Laboratory of Molecular Endocrinology, Division of Endocrinology (A.M.A.D.S., R.M.B.M., M.R.D.D.S., J.M.C.), and J. F. Perez Genomic Center (R.M.B.M., M.R.D.D.S.), Department of Medicine; Division of Genetics (J.M.C.), Department of Morphology and Institute of Pediatric Oncology (S.R.C.T.), Department of Pediatrics, Escola Paulista de Medicina, Federal University of Sao Paulo; Division of Genetics and Biotechnology (A.M.A.D.S.), Santo Andre Foundation; and Service of Head and Neck Surgery (M.B.D.C.), Heliopolis Hospital, 04039-032 Sao Paulo, Brazil

Address all correspondence and requests for reprints to: Janete M. Cerutti, Ph.D., Laboratory of Molecular Endocrinology, Division of Endocrinology, Department of Medicine, Universidade Federal de Sao Paulo, Rua Pedro de Toledo 781, 12 andar, 04039-032 Sao Paulo SP, Brazil. E-mail: cerutti-endo{at}pesquisa.epm.br.

Familial medullary thyroid carcinoma is related to germ-line mutations in the RET oncogene, mainly in cysteine codon 10 or 11, whereas noncysteine mutations in codons 13–15 are rare. We now report a new missense point mutation in exon 8 of the RET gene (1597GT) corresponding to a Gly⁵³³Cys substitution in the cystein-rich domain of RET protein in 76 patients from a 6-generation Brazilian family with 229 subjects, with ascendants from Spain. It is likely that the mutation causes familial medullary thyroid carcinoma (FMTC), because no other mutation was found in RET, the mutation cosegregates with medullary thyroid carcinoma (MTC) or C cell hyperplasia (CCH) in patients subjected to surgery, and family members without the mutation are clinically unaffected. The histological analysis of 35 cases submitted to thyroidectomy revealed that 21 patients had MTC after the age of 40 yr and 8 before the age of 40 yr, 4 presented MTC or CCH before the age of 18 yr, 2 died due to MTC at the age of 53 and 60 yr, and CCH was found in a 5-yr-old child, suggesting a clinical heterogeneity. To improve the diagnosis of FMTC, analysis of exon 8 of RET should be considered in families with no identified classical RET mutations.

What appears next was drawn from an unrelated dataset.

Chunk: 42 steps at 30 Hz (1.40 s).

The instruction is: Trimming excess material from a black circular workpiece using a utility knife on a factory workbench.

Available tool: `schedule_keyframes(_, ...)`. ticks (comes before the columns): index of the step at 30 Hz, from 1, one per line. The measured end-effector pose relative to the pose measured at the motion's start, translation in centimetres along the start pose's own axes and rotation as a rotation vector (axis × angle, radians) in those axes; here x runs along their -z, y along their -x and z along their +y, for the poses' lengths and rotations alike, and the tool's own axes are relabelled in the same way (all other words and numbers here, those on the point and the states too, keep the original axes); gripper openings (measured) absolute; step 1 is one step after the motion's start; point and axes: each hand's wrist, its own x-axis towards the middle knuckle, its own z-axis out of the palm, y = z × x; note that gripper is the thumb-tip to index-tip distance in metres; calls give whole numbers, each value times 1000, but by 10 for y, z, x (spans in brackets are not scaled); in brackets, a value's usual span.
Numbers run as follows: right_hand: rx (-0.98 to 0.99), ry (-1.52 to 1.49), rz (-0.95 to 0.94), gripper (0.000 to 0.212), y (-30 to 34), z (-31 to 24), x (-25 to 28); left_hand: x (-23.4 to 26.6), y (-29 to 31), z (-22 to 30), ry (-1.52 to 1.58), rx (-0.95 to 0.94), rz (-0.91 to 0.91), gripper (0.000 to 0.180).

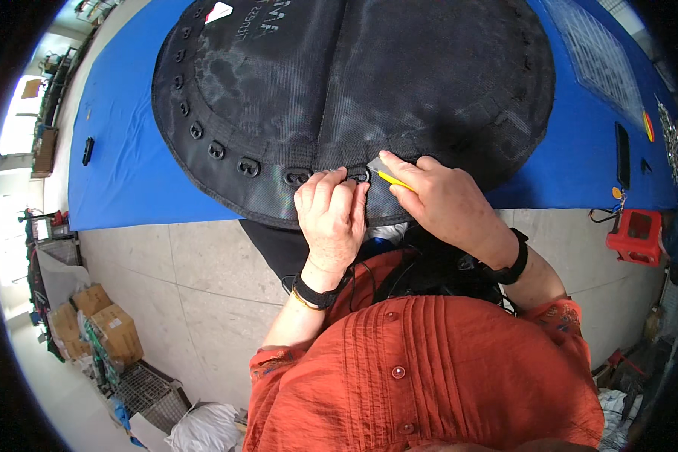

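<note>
A large round black mesh mat [256, 83] lies in front of me, its near edge reaching slightly past the table's edge. Black plastic buckles [248, 166] on short webbing line its left and near rim. My left hand [328, 215] is closed on the near rim, its fingers bent over a buckle and the thumb alongside. My right hand [448, 200] grips a yellow utility knife [396, 181], one finger stretched along it. The knife's blade [376, 164] points up and left, against the webbing just right of my left fingertips. Part of the buckle is hidden by my fingers.
Blue cloth [117, 158] covers the table. On its right lie a clear plastic sheet [599, 49] and a long black object [623, 154]; a small black item [88, 151] lies far left. A red stool [636, 237] stands right, cardboard boxes [117, 331] at lower left.
</note>
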Motion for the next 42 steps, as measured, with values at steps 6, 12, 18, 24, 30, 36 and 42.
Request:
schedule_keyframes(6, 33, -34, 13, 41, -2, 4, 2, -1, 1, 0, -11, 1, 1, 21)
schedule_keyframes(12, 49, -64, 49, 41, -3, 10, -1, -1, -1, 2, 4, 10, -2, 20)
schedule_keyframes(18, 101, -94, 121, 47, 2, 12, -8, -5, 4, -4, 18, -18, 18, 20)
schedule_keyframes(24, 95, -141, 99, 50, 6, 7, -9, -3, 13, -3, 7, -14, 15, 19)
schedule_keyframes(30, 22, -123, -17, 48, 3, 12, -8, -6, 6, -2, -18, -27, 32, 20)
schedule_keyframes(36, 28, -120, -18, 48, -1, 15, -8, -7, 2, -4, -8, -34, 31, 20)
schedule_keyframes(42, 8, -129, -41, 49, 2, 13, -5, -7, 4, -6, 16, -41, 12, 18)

This work was supported by grants from the Sao Paulo State Research Foundation [FAPESP Grants 99/03688-4 and 01/00246 (to R.M.B.M. and J.M.C.) and 00/03442-2 (to M.R.D.D.S.)], Brazilian Research Council (R.M.B.M. is investigator under Contract 300879/1998–1999), and CAPES-Brazilian Department of Education (J.M.C. is investigator under Contract 1946/01-3).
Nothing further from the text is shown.